= European Union Timber Regulation =

EU regulation

The European Union Timber Regulation (EUTR) aims to counter illegal logging and associated trade in timber and timber products in the member states of the European Union, and ultimately contribute to sustainable management of forests and reduced emissions from deforestation and forest degradation beyond EU borders. The EUTR establishes obligations on 'operators' who place timber and timber products on the market and on 'traders' who buy or sell timber or timber products already on the internal market.

The regulation is an outcome of the EU's FLEGT (Forest Law Enforcement, Governance and Trade) Action Plan, which aims to reduce illegal logging worldwide. The Action Plan recognised the possibility of developing new legislation to address the demand side of illegal logging. This resulted in the adoption of the EUTR in December 2010. The EUTR entered into force on 3 March 2013. It is directly applicable in all EU member states. In February 2016, the European Commission published an updated version of the Guidance Document for the EU Timber Regulation.

==Scope==
The EUTR covers a range of timber products such as solid wood products, flooring, plywood, pulp and paper that are listed the EUTR's Annex. The EUTR does not cover recycled products, as well as printed papers such as books, magazines and newspapers. The product scope can however be amended. The EUTR applies to both imported and domestically produced timber and timber products. Timber and timber products covered by valid FLEGT or CITES licences automatically meet the requirements of the EUTR.

==Obligations==
The EUTR prohibits the placing onto the EU market of illegally harvested timber and timber products derived from such timber. It requires operators who place timber or timber products on the market for the first time to exercise due diligence to make sure that timber and timber products are legal.
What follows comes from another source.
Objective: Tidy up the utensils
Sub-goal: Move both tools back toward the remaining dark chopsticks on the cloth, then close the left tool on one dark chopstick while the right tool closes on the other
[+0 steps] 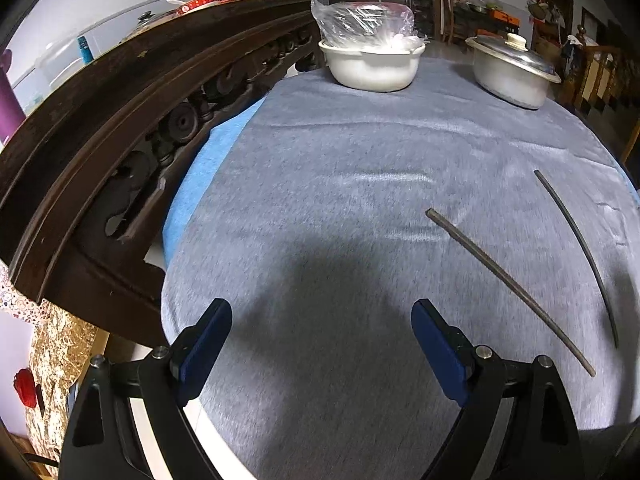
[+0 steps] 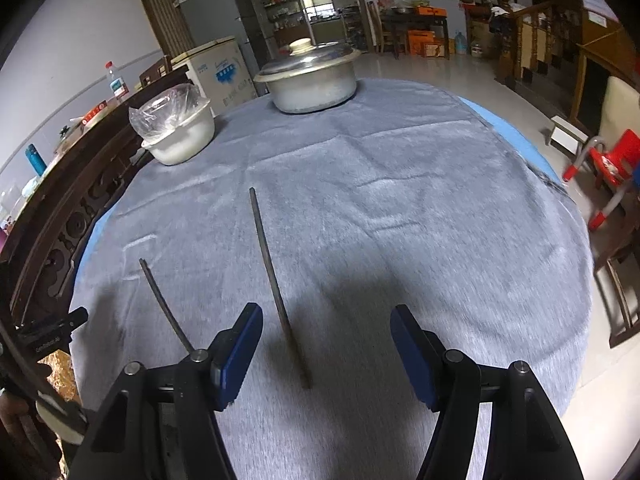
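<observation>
Two dark chopsticks lie apart on the grey tablecloth. In the left wrist view the nearer chopstick runs diagonally just right of my open, empty left gripper, and the second chopstick lies further right. In the right wrist view one chopstick lies lengthwise with its near end between the fingers of my open, empty right gripper. The other chopstick lies to the left, its near end hidden behind the left finger.
A white bowl with a plastic bag and a lidded metal pot stand at the far side of the table. A dark carved wooden bench back runs along the left edge. A red child's chair stands off to the right.
</observation>
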Available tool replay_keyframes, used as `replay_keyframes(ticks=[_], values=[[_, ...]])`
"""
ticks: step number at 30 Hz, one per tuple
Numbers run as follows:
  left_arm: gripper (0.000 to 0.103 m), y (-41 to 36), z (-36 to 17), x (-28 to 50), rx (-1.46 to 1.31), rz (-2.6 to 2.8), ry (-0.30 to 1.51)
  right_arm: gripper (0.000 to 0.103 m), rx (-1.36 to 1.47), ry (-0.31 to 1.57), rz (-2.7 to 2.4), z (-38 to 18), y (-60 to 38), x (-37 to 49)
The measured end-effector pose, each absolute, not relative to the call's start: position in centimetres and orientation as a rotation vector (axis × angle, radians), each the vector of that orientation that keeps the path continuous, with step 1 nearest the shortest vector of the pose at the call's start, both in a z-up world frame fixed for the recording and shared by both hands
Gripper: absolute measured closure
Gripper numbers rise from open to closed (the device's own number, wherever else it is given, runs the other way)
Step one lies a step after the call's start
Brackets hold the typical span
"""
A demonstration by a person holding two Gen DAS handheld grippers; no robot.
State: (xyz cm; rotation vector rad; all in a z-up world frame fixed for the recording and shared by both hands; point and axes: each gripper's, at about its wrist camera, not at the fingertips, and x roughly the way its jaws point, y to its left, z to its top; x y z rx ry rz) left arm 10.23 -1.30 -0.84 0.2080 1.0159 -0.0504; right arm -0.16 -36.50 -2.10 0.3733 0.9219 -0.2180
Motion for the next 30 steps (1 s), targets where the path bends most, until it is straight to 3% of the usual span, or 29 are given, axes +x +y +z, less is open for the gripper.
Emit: replay_keyframes(ticks=[21,24,26,30], values=[[0.012,-5.6,-5.4,17.6,-0.134,-0.300,1.385,0.036,0.314,1.066,-0.060,-5.8,-35.5,13.2],[0.024,-6.5,-5.3,18.4,-0.175,-0.298,1.396,0.050,0.295,1.102,-0.036,-6.0,-35.0,15.7],[0.030,-7.0,-5.2,19.0,-0.175,-0.283,1.405,0.051,0.285,1.124,-0.022,-6.1,-34.8,17.2],[0.060,-8.9,-5.2,20.1,-0.126,-0.277,1.413,0.055,0.262,1.157,-0.016,-6.4,-34.3,19.7]])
To facilitate the traceability of timber and timber products, the EUTR also requires traders who buy or sell timber products on the EU market to keep records of their suppliers and customers.
The due diligence system shall contain the following three elements:
1. Information: Operators shall provide the following information: a description of the timber or timber products placed on the market (including trade name and type of product, common name of tree species and, if applicable, their scientific name), country of harvest, quantity, details of the supplier and information on compliance with applicable legislation.
2. Risk assessment: Operators should analyse and evaluate the risk of illegally harvested timber or timber products placed on the market, based on the information identified above and taking into account relevant risk assessment criteria set out in the EUTR, including but not limited to, assurance of compliance with applicable legislation, prevalence of illegal harvesting of specific tree species, prevalence of illegal harvesting or practices in the sourcing country, complexity of the supply chain.
3. Risk mitigation: When the assessment has demonstrated that there is a risk of illegally harvested timber or timber products derived from such timber, operators shall mitigate such risk by requiring additional information and/or verification by a third party.
Operators can set up due diligence systems on an individual basis or with the assistance of monitoring organisations (Article 8). Monitoring organisations are legal entities recognised by the European Commission, as fulfilling the EUTR requirements, competent to assist operators in meeting the EUTR due diligence obligations.

==Implementation ==
The Regulation is legally binding on all 28 EU Member States. The EUTR requires all EU member states to implement the Regulation by designating a ‘competent authority’ responsible for its application (Article 7), lay down “effective, proportionate and dissuasive” penalties applicable to infringements of the EUTR and take all measures necessary to guarantee that penalties are enforced (Article 19).

==Review ==
In 2015, the European Commission undertook a review of the EUTR, in compliance with a legal obligation laid down in Article 20(3) of the Regulation. The purpose of the review is to assess the functioning and effectiveness of the EUTR, including in preventing illegally harvested timber or timber products derived from such timber being placed on the market. More than 240 stakeholders, NGOs and the private sector contributed to a public consultation as part of the review process.

The Commission published the review on 18 February 2016. It concluded that "the EU is on track to achieve its objectives to combat illegal logging and associated trade in illegal timber, but challenges remain".

According to the commission: "Some positive trends are visible, namely that EU operators are gradually taking steps to ensure the legality of their suppliers and that there is more awareness of the problem of illegal logging amongst EU consumers. The Regulation has also encouraged producer countries to develop systems assessing compliance with the requirements of the legislation. However, more effort is needed from both the Member States and the private sector to ensure its effective and efficient application".

For the EU to achieve their goal, it passed additional deforestation regulation into law, effective as of December 2024.